The answer must consist only of the lines from the line with "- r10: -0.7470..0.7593" to the line with "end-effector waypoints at", both included, exactly as they stand below.

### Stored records

════════

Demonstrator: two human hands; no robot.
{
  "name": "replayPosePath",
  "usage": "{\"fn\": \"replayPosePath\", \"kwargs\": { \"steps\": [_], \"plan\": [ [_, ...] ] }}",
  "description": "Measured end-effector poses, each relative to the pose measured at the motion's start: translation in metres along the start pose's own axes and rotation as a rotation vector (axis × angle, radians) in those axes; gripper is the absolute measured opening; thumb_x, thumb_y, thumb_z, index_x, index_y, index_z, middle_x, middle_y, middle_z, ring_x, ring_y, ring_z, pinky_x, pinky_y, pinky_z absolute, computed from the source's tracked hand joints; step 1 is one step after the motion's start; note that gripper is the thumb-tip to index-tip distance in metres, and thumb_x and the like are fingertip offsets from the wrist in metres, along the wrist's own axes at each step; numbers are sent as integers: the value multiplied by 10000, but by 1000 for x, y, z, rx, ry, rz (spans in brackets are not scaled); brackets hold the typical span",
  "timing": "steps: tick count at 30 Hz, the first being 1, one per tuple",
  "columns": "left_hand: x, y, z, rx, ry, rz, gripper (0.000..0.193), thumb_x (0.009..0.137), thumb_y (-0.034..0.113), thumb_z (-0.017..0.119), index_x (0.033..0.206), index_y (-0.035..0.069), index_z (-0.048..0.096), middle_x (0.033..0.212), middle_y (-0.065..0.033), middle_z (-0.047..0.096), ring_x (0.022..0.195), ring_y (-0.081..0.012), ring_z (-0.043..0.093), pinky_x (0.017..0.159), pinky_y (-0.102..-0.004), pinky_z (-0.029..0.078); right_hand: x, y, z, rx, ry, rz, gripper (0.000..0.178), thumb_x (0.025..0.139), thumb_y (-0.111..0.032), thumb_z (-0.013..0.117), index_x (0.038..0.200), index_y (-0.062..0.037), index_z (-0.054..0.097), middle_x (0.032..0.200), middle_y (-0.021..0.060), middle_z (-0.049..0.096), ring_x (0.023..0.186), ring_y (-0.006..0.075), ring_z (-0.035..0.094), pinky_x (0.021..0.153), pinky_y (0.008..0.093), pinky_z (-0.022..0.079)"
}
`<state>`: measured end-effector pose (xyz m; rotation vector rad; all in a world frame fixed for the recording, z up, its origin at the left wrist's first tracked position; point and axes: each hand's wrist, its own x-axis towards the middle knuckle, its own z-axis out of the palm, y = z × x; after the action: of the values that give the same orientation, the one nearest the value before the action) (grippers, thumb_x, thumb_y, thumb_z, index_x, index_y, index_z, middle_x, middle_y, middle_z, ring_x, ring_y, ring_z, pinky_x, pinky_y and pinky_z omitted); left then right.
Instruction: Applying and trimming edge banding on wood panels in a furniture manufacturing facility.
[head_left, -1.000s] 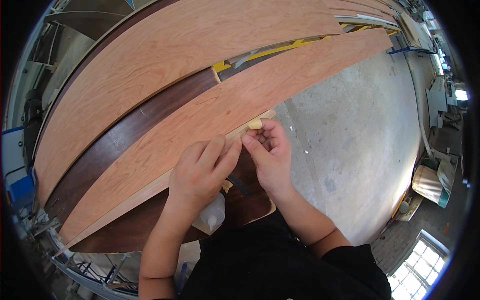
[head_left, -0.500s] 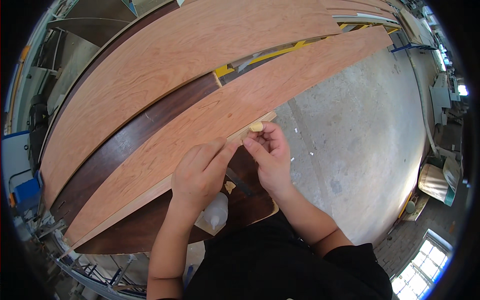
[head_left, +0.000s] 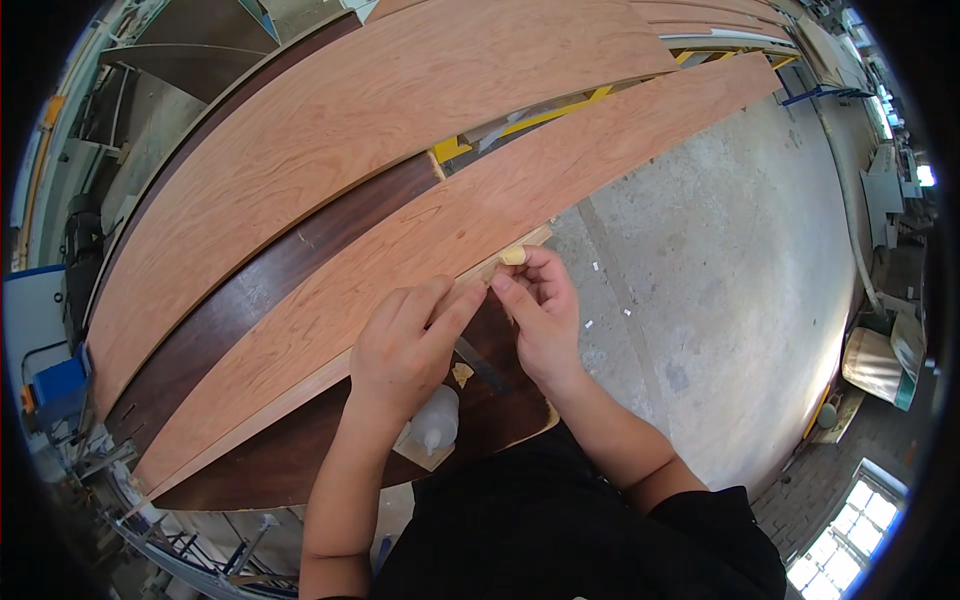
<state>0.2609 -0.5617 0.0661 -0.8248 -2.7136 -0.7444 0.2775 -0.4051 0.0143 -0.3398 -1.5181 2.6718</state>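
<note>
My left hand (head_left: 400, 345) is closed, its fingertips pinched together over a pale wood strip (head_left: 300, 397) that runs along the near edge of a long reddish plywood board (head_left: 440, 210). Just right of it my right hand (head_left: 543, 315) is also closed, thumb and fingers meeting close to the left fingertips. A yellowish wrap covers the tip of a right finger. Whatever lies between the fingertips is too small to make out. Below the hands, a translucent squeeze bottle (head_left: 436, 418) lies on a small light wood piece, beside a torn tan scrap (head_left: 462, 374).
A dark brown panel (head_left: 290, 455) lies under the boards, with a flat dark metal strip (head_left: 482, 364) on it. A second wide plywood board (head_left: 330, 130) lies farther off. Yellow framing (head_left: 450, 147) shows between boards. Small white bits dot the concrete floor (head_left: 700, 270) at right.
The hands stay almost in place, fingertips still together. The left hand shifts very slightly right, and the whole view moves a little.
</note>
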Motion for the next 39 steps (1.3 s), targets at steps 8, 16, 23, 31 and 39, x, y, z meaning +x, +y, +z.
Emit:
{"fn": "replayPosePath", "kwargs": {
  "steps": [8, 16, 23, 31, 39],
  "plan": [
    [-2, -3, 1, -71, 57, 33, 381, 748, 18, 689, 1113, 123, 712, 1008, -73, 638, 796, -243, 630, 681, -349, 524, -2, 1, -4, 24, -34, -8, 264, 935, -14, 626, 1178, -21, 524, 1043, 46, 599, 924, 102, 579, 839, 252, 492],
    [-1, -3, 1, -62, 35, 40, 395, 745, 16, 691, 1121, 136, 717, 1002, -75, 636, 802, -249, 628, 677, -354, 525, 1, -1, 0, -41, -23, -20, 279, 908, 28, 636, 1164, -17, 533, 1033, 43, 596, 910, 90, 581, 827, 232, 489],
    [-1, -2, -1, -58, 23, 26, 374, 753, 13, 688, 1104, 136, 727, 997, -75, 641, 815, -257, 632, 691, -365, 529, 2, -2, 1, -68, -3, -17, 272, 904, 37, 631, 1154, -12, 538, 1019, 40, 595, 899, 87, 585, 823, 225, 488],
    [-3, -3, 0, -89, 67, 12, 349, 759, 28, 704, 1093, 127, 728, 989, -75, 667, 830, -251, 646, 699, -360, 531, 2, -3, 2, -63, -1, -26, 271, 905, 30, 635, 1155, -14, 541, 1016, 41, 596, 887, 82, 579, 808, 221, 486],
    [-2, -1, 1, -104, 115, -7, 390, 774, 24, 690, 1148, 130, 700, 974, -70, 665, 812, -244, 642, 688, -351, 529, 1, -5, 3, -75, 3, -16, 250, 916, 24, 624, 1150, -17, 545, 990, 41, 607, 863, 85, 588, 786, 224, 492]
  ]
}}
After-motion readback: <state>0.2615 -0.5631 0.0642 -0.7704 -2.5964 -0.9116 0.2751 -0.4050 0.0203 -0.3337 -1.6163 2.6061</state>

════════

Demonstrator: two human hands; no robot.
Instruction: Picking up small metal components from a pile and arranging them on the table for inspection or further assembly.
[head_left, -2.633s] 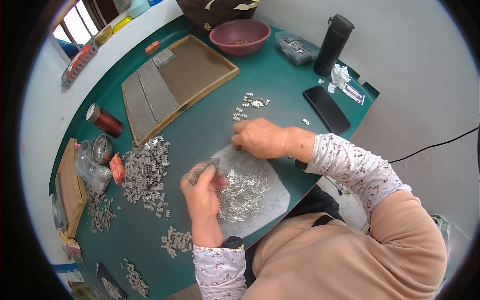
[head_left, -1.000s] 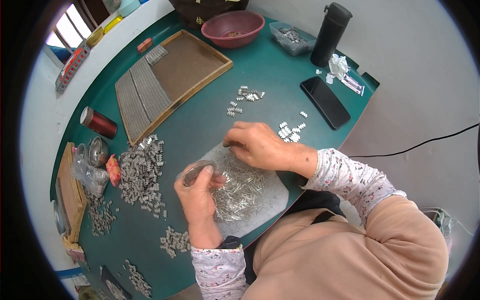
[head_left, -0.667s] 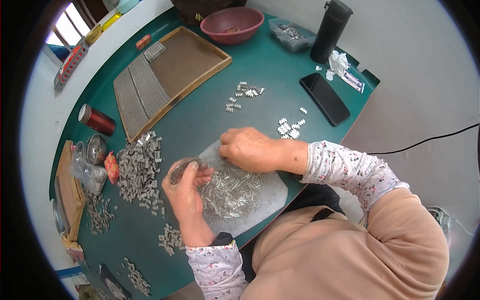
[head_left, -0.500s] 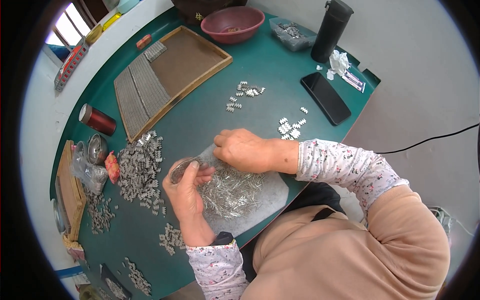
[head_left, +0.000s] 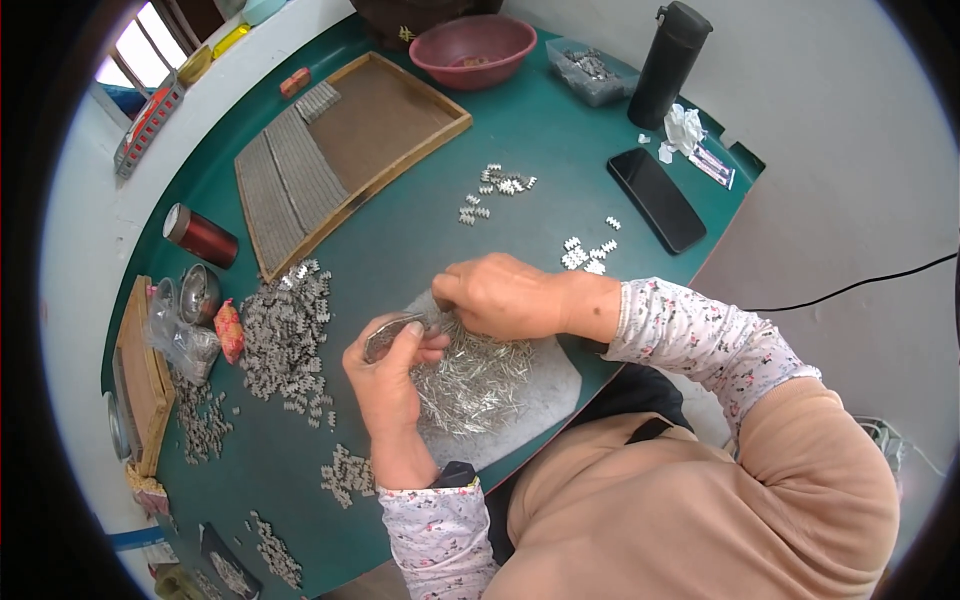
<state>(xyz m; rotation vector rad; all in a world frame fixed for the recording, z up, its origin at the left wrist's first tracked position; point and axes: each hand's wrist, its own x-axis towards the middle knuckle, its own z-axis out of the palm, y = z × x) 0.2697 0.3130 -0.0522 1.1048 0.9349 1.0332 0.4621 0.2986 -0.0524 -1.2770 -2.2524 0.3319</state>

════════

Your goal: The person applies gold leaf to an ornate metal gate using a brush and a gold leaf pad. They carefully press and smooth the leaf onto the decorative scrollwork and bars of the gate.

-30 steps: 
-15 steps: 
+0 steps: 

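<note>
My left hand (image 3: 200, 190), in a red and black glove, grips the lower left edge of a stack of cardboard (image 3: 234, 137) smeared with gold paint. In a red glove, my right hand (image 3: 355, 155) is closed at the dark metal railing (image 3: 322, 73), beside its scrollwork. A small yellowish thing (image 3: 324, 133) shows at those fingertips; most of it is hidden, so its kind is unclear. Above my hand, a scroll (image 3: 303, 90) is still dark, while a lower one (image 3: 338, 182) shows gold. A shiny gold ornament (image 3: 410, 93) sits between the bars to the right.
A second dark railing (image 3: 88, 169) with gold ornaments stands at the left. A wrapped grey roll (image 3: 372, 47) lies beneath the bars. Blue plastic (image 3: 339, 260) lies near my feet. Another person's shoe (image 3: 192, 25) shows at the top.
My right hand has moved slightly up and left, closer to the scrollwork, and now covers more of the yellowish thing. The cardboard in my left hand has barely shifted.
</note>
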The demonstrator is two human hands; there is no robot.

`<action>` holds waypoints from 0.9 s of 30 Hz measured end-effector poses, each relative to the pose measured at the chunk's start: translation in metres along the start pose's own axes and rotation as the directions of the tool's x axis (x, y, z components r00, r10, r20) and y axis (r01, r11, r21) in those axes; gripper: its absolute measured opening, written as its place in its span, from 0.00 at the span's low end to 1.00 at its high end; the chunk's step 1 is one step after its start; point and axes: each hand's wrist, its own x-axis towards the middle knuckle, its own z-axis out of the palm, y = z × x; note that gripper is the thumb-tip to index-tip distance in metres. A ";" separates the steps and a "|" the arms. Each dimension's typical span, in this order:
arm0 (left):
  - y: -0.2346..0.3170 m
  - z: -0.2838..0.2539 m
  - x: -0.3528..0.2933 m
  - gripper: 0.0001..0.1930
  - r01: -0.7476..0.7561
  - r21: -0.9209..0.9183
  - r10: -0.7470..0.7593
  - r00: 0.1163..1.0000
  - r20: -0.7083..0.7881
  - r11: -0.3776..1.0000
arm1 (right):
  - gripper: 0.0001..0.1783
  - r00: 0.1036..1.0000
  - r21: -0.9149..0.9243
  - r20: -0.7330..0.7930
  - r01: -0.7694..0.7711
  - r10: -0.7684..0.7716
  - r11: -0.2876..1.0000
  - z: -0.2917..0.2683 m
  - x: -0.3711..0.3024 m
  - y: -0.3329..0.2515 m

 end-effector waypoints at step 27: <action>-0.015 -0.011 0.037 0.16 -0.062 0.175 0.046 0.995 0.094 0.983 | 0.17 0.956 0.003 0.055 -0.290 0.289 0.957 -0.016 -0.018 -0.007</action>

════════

### Answer space
  - r10: -0.7470..0.7593
  - r00: 0.1163..1.0000
  - r20: -0.7083..0.7881
  - r11: -0.3776..1.0000
arm1 (right):
  - gripper: 0.0001..0.1783
  - r00: 0.1036..1.0000
  - r21: -0.9149..0.9243
  - r20: -0.7330..0.7930
  - r01: -0.7694..0.7711
  - r10: -0.7684..0.7716
  - r11: -0.2876..1.0000
  - z: -0.2917..0.2683 m
  - x: -0.3711..0.3024 m
  - y: -0.3329..0.2515 m

 end-effector waypoints at step 27: <action>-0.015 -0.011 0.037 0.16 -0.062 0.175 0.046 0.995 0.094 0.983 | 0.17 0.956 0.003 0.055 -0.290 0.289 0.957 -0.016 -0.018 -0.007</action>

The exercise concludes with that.